“All done,” said the nurse.
“All right,” replied the patient.
And with that, Rochester Police Interim Chief Cynthia Herriott-Sullivan had her first dose of COVID-19 vaccine.
It took longer for her to take off her jacket and pull up her shirtsleeve than for Rochester General Hospital nurse Beverly Barclift to complete the injection.
A few minutes later, Herriott-Sullivan said her arm felt fine, although she wouldn’t be surprised if it were a little sore later.
Herriott-Sullivan, Executive Deputy Chief Andre Anderson and chief of staff Lt. Henry Favor received their first doses of the Pfizer-BioNTech vaccine Jan. 26 at Rochester General Hospital.
“I want people to feel comfortable about at least being open to considering the shot,” Herriott-Sullivan said about publicly receiving the first of two doses. “For those who are concerned or made a decision that maybe weren’t going to, I want to encourage folks to do their homework and find somebody they trust, if it’s a doctor they’ve known for years, talk to them and get their thoughts.
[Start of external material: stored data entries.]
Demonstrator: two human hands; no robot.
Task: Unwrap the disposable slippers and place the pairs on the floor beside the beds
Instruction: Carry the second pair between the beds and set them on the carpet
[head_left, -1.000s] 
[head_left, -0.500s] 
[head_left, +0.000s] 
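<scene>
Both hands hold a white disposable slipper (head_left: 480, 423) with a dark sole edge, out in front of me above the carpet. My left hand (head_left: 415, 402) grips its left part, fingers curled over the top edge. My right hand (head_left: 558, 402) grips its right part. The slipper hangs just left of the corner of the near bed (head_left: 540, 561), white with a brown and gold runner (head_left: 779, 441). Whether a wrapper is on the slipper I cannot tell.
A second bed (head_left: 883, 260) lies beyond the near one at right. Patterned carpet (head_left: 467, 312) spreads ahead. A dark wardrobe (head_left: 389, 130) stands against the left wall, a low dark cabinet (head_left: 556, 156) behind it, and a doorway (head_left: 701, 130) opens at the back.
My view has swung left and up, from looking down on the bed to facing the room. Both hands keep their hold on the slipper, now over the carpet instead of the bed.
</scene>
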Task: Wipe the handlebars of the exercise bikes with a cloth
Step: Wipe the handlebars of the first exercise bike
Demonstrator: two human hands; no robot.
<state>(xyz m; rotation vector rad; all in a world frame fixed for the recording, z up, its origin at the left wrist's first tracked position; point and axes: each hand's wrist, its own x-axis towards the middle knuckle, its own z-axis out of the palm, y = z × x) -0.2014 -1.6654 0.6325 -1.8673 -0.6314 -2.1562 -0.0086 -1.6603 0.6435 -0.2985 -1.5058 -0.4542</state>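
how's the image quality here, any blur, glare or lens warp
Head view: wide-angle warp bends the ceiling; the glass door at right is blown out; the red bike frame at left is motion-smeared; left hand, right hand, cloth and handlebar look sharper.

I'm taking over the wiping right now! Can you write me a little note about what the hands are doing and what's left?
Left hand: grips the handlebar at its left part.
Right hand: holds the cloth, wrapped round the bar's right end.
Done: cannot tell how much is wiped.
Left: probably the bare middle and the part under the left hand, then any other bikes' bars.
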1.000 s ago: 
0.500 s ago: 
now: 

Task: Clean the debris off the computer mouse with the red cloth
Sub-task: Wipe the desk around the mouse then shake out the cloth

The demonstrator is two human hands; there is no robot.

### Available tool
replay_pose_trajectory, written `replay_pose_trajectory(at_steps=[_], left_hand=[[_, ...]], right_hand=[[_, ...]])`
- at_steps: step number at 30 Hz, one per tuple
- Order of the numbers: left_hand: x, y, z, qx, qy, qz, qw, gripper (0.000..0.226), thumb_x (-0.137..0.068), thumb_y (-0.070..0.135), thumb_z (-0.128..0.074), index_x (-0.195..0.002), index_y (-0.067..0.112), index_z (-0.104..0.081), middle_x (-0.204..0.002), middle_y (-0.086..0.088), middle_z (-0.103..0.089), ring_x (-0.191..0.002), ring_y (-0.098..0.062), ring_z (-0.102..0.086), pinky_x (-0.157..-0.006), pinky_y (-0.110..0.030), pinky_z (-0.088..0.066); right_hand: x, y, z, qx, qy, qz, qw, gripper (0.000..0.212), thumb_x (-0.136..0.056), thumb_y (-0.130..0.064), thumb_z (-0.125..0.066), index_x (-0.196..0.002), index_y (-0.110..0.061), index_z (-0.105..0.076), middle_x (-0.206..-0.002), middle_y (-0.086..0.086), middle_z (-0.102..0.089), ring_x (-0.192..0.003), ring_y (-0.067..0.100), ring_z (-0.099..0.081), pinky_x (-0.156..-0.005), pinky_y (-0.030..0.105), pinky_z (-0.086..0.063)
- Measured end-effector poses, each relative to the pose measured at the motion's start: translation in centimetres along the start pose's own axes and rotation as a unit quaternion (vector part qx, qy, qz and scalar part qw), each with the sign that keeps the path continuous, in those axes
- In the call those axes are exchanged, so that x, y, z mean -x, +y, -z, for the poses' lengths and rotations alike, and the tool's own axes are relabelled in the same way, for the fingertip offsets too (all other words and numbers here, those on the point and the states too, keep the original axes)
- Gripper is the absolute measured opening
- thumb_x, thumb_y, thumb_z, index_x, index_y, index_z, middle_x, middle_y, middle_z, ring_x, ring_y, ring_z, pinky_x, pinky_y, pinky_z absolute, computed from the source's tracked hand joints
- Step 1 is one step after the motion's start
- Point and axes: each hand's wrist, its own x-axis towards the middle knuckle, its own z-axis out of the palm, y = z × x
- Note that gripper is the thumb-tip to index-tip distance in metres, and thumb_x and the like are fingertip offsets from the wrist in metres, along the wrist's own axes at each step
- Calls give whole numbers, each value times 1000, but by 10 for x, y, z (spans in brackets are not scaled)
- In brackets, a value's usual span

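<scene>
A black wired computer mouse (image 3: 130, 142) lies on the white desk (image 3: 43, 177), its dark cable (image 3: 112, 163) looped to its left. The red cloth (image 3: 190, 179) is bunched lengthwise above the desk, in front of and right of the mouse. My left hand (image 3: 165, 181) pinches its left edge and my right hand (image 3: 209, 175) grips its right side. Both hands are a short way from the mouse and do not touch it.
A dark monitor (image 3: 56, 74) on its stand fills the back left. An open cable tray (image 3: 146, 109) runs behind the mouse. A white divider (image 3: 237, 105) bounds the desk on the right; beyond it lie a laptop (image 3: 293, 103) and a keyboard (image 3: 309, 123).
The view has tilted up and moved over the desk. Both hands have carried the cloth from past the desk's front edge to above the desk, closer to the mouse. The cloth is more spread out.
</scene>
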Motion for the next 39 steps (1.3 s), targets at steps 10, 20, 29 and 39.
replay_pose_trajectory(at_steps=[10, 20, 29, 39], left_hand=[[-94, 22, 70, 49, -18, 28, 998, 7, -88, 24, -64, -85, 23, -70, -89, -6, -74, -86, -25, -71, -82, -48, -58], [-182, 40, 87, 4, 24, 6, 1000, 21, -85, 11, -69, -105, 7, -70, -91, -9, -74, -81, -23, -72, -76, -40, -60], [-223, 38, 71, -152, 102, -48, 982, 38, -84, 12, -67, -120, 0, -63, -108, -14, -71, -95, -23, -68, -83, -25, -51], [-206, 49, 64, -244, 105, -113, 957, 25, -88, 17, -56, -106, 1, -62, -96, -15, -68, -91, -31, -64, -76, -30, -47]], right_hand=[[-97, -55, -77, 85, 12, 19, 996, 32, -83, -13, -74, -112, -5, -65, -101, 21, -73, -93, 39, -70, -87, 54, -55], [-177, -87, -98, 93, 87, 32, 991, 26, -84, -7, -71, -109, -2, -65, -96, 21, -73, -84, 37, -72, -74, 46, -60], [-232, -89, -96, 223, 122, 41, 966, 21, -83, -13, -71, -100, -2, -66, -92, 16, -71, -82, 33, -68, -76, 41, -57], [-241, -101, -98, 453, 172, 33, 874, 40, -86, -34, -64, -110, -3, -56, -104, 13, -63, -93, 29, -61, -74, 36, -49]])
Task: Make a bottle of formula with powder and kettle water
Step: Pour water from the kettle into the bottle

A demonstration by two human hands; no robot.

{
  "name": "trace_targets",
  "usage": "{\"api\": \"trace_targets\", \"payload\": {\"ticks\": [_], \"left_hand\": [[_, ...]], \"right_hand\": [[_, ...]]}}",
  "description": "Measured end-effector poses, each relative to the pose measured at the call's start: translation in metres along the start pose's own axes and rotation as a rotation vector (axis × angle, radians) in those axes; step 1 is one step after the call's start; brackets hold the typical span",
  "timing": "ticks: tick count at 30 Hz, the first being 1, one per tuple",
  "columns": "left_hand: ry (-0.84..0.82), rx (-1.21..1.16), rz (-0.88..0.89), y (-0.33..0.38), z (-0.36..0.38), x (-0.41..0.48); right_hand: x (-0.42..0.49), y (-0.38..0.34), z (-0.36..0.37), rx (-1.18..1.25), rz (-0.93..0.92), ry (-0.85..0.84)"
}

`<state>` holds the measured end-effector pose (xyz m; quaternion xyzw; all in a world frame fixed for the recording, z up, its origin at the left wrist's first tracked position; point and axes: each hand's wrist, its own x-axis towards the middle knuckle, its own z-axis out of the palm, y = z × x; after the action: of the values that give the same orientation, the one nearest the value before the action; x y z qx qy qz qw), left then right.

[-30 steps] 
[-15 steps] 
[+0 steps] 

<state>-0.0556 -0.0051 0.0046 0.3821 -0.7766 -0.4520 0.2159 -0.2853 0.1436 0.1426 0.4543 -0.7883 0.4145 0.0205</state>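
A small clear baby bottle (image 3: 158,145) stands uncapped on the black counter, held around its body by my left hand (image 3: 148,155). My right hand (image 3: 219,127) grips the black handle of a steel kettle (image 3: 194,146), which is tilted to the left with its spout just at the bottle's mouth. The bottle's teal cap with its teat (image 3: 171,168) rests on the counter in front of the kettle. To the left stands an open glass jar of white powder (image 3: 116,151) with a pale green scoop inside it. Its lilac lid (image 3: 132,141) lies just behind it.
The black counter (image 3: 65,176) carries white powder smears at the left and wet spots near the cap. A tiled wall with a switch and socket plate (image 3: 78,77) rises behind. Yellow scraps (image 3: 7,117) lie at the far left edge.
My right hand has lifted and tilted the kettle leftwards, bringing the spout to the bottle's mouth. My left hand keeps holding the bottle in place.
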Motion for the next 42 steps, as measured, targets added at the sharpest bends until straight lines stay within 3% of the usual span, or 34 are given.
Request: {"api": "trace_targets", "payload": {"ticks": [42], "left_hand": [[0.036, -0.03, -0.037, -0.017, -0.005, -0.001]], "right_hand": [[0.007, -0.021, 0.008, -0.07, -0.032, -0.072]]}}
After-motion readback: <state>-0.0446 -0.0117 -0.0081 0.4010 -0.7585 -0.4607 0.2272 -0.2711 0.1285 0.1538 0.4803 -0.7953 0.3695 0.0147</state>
And then make a decision.”
While Monroe County is taking the lead on vaccinations for first responders, including rank and file of the RPD, the chief’s decision to have the vaccination through Rochester Regional Health came from a conversation with the system’s leadership. In December, Rochester Regional launched a community education effort and Herriott-Sullivan said she wanted to lead by example.
Asked whether Rochester’s police chief is the best spokeswoman for vaccination, considering how some people view the state of police-community relations, Herriott-Sullivan replied:
“That’s a fair question. Remember, I have a history here. A lot of people that know me, know the kind of person I am. … That they know Cynthia Herriott, I try to be a person of my word and that if I didn’t feel confident or comfortable coming in receiving a shot, I wouldn’t be here.”
Herriott-Sullivan is a native of Rochester and had been with the RPD from 1985 until her retirement in 2009. Before being named interim chief in October, she had served as interim deputy executive director at Rochester Housing Authority.
She said her influence about the vaccine could cross generations.
“… People that are similar in age to me (are) going to talk to younger people than them and they will say, ‘I know her. If she says it’s OK, then it’s OK.”
Deborah Stamps, executive vice president at Rochester Regional Health, said having the chief and her senior staff get vaccinated increases the awareness and builds upon trust.
“When we have leaders that are trusting in science, trusting the importance of getting back to normal, the decrease the spread of COVID and all standing together, that’s what our community sees. … When I got my vaccine, when other people of color get their vaccine, people want to hear, how did you feel, how did you feel when you got it done, days after. They want to hear the personal stories.”